Pour illustrer les préjugés tenaces que les Québécois entretiennent à l’égard des Premières Nations, Pierre Lepage a présenté un extrait vidéo des Bleu Poudre, un groupe d’humoristes des années 90. À l’image de Super Mario, le populaire personnage de jeu vidéo, Super Mohawk, un petit Indien à plume, accumule des points en fraudant le système et en se moquant des autorités. «Cette image de l’autochtone est très proche de celle que se font les jeunes Québécois», a affirmé le représentant de la Commission des droits de la personne, qui pilote, conjointement avec l’Institut culturel montagnais, un programme éducatif, Rencontre Québécois-Autochtones, qui a permis de joindre plus de 25 000 élèves dans les écoles du Québec.

Cette représentation caricaturale, alimentée par les récents événements de Kanesatake, côtoie pourtant une image d’Épinal encore bien vivante, si l’on en croit Marie-Andrée Courval, qui enseigne la géographie au collège Durocher. «Pendant les séances d’information axées sur la connaissance de l’autre que nous avions organisées en vue de notre programme d’échanges avec de jeunes Inuits, nous avons constaté que nos élèves avaient une conception très folklorique des autochtones et qu’ils entretenaient à leur égard des préjugés plutôt positifs. Ils les voyaient comme un peuple vivant de la chasse et de la pêche, très près de la nature.»

En fait, c’est surtout chez les jeunes Inuits qu’elle a senti une grande méfiance à l’endroit des Québécois, perçus comme des Blancs oppresseurs. Ceux qui s’étaient laissé convaincre de participer à l’échange ont fait preuve d’un tel désintérêt pour les activités qu’on avait planifiées à leur intention qu’on a dû annuler les sorties prévues au Centre des sciences, au Jardin botanique et au Biodôme! «Vivant dans une petite communauté isolée de 1000 habitants, ils étaient descendus dans le Sud pour voir la ville et les grands magasins: il a bien fallu respecter leurs désirs», a fait valoir l’enseignante.
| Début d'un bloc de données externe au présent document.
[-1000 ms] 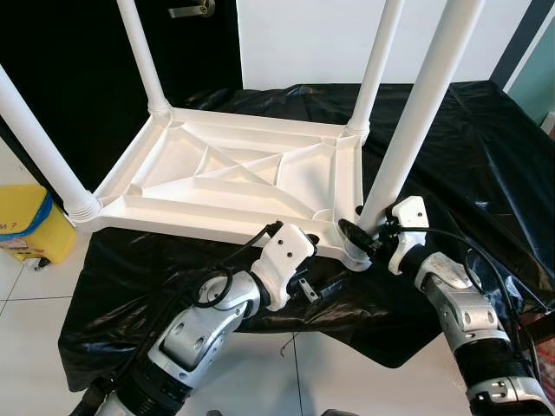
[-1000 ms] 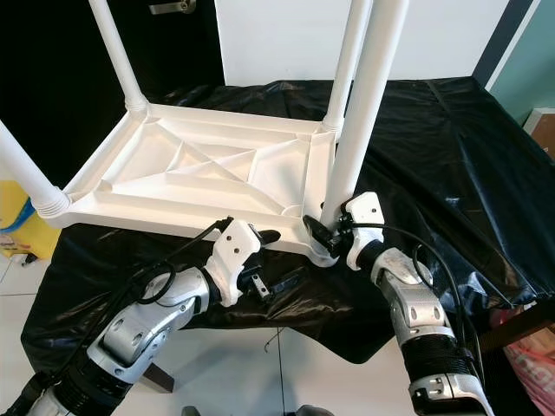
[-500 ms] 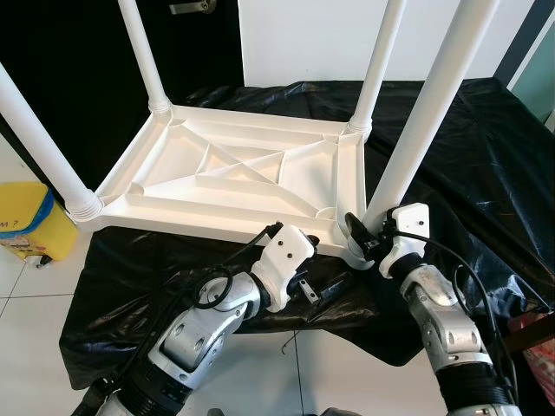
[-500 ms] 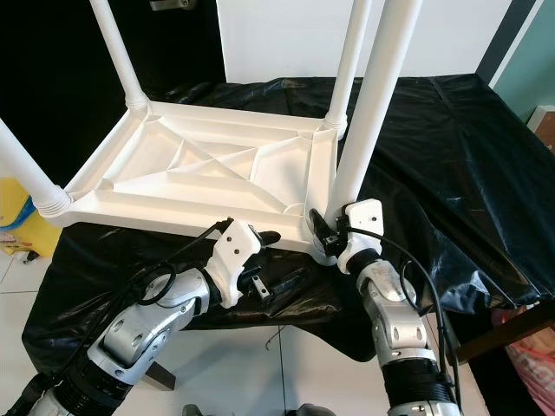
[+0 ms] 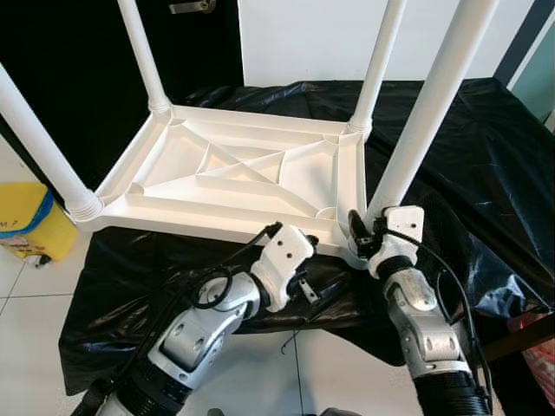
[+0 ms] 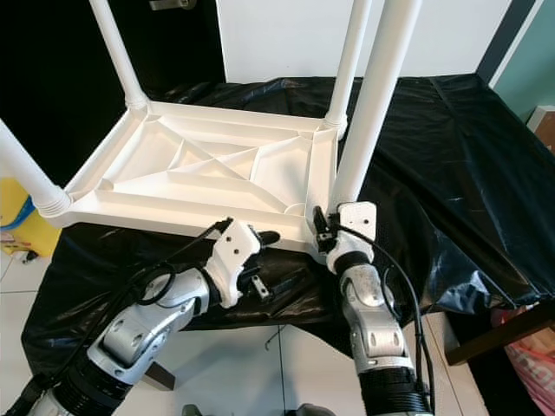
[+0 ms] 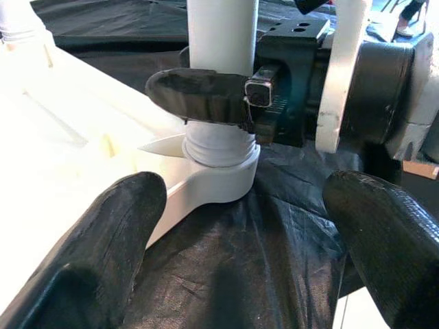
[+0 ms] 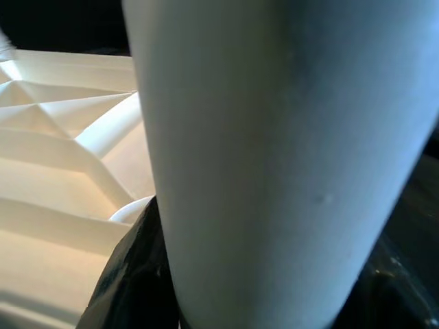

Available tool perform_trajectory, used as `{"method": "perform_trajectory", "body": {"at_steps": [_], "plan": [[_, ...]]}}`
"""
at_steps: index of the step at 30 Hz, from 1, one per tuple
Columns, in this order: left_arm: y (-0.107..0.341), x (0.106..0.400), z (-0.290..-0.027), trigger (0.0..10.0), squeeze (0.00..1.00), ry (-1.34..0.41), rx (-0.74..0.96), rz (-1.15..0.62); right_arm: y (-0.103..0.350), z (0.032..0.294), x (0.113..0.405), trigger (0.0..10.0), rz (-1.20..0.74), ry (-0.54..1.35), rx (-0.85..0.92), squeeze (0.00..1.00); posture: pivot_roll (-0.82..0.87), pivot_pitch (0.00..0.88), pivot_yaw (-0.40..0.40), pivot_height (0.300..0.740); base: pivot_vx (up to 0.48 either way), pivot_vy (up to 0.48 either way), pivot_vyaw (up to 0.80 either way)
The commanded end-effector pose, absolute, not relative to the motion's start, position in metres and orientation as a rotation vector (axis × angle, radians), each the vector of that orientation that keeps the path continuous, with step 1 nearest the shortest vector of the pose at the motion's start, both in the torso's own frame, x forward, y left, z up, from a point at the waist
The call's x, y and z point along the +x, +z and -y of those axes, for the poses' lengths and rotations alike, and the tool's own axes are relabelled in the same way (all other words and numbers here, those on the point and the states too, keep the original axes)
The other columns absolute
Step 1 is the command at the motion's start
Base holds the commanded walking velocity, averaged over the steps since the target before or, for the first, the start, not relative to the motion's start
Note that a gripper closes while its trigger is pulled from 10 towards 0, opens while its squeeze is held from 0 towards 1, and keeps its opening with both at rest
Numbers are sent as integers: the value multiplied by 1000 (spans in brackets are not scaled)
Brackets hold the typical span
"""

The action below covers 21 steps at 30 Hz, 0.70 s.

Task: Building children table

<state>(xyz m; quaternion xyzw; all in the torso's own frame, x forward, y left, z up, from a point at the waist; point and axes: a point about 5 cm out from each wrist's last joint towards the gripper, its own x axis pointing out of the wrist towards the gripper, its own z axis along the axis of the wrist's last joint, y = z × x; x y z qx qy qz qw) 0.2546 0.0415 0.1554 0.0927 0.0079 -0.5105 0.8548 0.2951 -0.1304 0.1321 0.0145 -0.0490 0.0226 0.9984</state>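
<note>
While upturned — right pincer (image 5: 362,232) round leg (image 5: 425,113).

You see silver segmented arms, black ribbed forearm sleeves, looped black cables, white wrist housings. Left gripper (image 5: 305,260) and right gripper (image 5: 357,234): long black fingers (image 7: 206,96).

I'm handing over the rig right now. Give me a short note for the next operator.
Right gripper: shut on the near-right leg just above its socket.
Left gripper: open, at the near edge of the tabletop, holding nothing.
The white tabletop lies upside down on the black sheet; all four legs stand in their corner sockets.
Left: confirm the near-right leg is fully seated, then release and turn the table over.
</note>
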Motion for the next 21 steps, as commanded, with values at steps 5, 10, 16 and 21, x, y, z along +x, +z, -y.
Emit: {"method": "perform_trajectory", "body": {"at_steps": [5,10,16,21], "plan": [[152,254,-41,10000,0,-1121,241,-8,113,123,290,10000,8,51,42,0,-110,93,-35,740,0,0,0],[152,259,-42,10000,0,-1074,280,14,118,124,293,10000,24,50,35,0,-106,85,-38,740,0,0,0],[153,262,-43,10000,0,-1035,294,22,123,125,293,10000,53,78,34,1000,-102,81,-41,740,0,0,0],[153,263,-44,10000,0,-1020,299,27,128,129,294,10000,77,116,30,1000,-101,77,-42,740,0,0,0]]}}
Si les premiers contacts, compliqués par la barrière linguistique, se sont révélés ardus entre jeunes Québécois et Inuits, quelques jours de fréquentation ont quand même permis de briser la glace. Une vidéo en témoigne: construction d’un inukshuk sur le terrain de l’école, démonstrations de chants de gorge par les jeunes filles inuites et de jeux de force et d’endurance par les garçons ont ravi les élèves québécois. Ces derniers ont par la suite pris le chemin du Grand Nord, où ils ont pêché, chassé et dormi sur la banquise en compagnie de leurs nouveaux amis. À l’issue de la rencontre, certains des jeunes Inuits ont affirmé leur volonté de choisir dorénavant le français, plutôt que l’anglais, comme langue seconde. Comme quoi les voyages forment la jeunesse et rapprochent les communautés.